Так и теперь он спокойно лёг вверх лицом, сложил руки на груди, закрыл глаза, но не пел, а тотчас заснул. Мать, пообедав, ушла к своим делам, воротилась домой перед вечером и когда, удивлённая долгим сном сына, пошла к нему, то увидала, что он мертвый.
— Гляжу я, — певуче рассказывала она слобожанам, сбежавшимся к её двору, — а и ноготки у него синие; ручки-то я ему перед обедней вымыла чистёхонько, с мыльцем, так мне и видно — ноготки то не белые! Тронула за ручку его, а ручка окостенела уж.
Лицо у неё было испуганное, побуревшее, но сквозь слёзы в ласковых глазах блестели умиление, почти радость.
— Тут я вникла, пала пред ним на коленки, завопила: батюшка, куда ты? Господи, кого ты у меня итнял?
Склонив голову к левому плечу, заведя шельмоватые глаза под лоб и прижав руки ко грудям, она принялась вопить:
— Да постой, погоди! — с досадой кричал Вологонов.
Ой, да погас голубой мой, ясный месяц,
Сокатилася моя тихая звёздушка,
Во тёмное она пала окиян-море,
Сокатилась звезда, ой, да — погасла.
А и до веку она, душа, не вспыхнет,
До второго-то Христосова сошествия не воспылает!

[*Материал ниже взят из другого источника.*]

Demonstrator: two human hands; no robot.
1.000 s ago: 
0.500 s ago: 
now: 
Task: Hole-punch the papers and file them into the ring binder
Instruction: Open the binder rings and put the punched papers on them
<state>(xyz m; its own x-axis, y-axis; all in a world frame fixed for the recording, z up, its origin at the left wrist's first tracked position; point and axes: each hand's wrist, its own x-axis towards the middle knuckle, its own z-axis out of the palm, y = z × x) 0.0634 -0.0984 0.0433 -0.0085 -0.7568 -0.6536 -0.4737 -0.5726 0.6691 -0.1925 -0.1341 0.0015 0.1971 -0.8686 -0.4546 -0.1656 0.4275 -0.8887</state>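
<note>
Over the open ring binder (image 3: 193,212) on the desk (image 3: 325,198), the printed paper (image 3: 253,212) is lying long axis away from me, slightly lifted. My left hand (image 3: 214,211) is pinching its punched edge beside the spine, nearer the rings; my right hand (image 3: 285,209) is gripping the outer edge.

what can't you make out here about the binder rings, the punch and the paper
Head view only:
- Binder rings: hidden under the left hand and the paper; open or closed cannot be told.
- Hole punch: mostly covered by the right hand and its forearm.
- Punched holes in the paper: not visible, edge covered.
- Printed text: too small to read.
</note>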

Я только что пришёл из леса и, стоя под окном Фелицатиной хижины, не узнавал озорниковатых слобожан: тихонько, подавленно гудя, перешептываясь, они приподнимались на носки, вытягивали шеи и, наваливаясь друг на друга, заглядывали в чёрную дыру окна, точно пчёлы в леток улья, и почти на всех лицах, во всех глазах трепетало напряжённое, пугливое ожидание чего-то.
Только Вологонов громко и властно говорил, толкая Фелицату плечом:
— Успеешь вопить, допрежде надо запомнить обстоятельства…
Женщина вытерла рукавом кофты мокрые глаза, облизала губы и, длительно вздохнув, уставилась в красное изжёванное лицо Антипы счастливым, сияющим взглядом хмельного человека. Из-под белого платка на виски и на правую щёку её выбились золотистые пряди волос; она казалась в этот час моложе своих лет, вся как-то выпрямилась, выше подняла голову, и грудь её, возбуждённо напрягаясь, растягивала петли кофты. Все смотрели на неё внимательно, молча и как будто немножко завистливо.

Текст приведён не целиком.